3.5. Characterization of Tri-Caffeoylquinic Acids (Tri-CQAs) and Di-Caffeoylquinic Acid Glycosides

Four isobaric peaks with parent ions, [M-H]- at m/z 677 were observed. Metabolites (30) and (31) were annotated as di-caffeoylquinic acid glycosides (Figure S9B) as these metabolites fragmented to produce ions at m/z 515 [diCQA-H]- resulting from the loss of a glucosyl residue, m/z 353 [CQA-H]- resulting from loss of a caffeic acid and glucosyl residue, m/z 341 [CQA glycoside-H]- which indicated subsequent loss of the quinic acid residue. Other secondary ions observed were at m/z 179 [Caffeic acid-H]-, and at m/z 173 [Quinic acid-H2O-H]- as shown in Table 1 [55].

Metabolites (32) and (33) were annotated as tri-CQAs (Figure S9A) as these produced fragment ions at m/z 515 [diCQA-H]-, m/z 353 [CQA-H]-, m/z 335 [caffeoylquinic acid-H2O-H]-, m/z 191 [QA-H]-, m/z 179 [CFA-H]-, and at m/z 173 [QA-H-H2O]-. The Rt was also considered as tri-CQAs are expected to elute later than 4,5-di-CQA as these are more hydrophobic [56]. However, positions of acylation on tri-caffeoylquinic acids/tri-acylated glycosides were not fully characterized as description of tri- and tetra-acylation would require MS4 and/or MS5 spectra [32]. These tri-acylated HCA derivatives were observed to be only present in the leaves of B. pilosa.

3.6. Characterization of p-Coumaroyl-Caffeoylquinic Acids (pCo-CQAs)
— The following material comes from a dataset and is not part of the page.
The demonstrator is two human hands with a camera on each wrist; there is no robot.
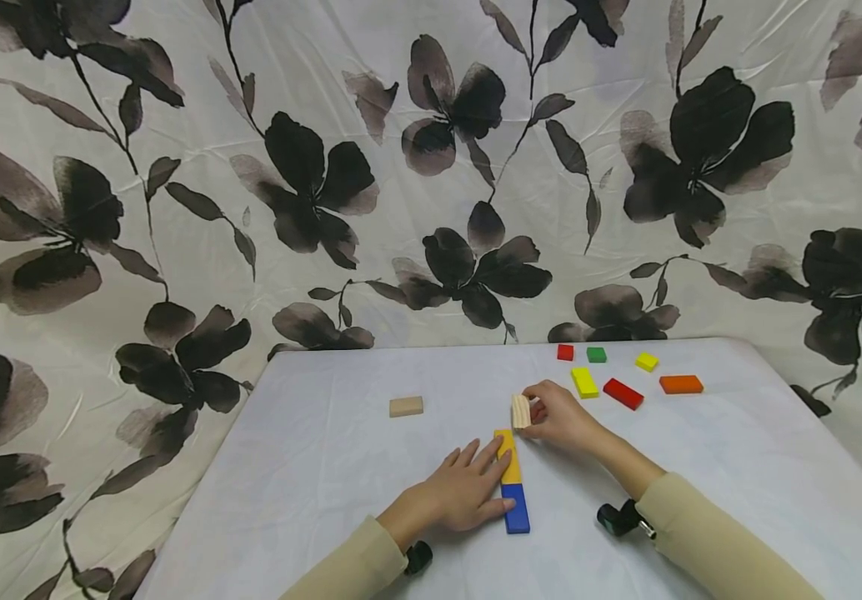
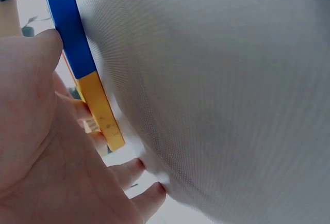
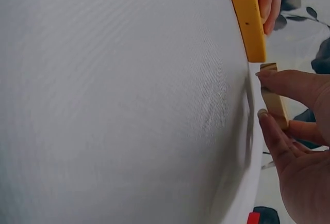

As mentioned earlier, CGAs are a complex group of compounds that may also comprise of mixed di-esters. Characterization of p-coumaric acid-containing di-acyl-CGAs has been previously done for green coffee beans [53]. To the authors’ knowledge, these have never been identified in B. pilosa. pCo-CQAs were identified by a parent ion [M-H]- at m/z 499 [22,57]. The elution order of these metabolites was considered to assist in their annotation. Six of these isomers were observed (11–16) and they occurred in pairs as shown in Figure 3A and Table 1. These isomers were found to follow an elution order similar to that of di-CQAs where 3,4-di-esters elute first, followed by the 3,5-di-esters and with the 4,5-di-esters eluting last. The 20 eV collision energy level (MSE) was considered when annotating these metabolites.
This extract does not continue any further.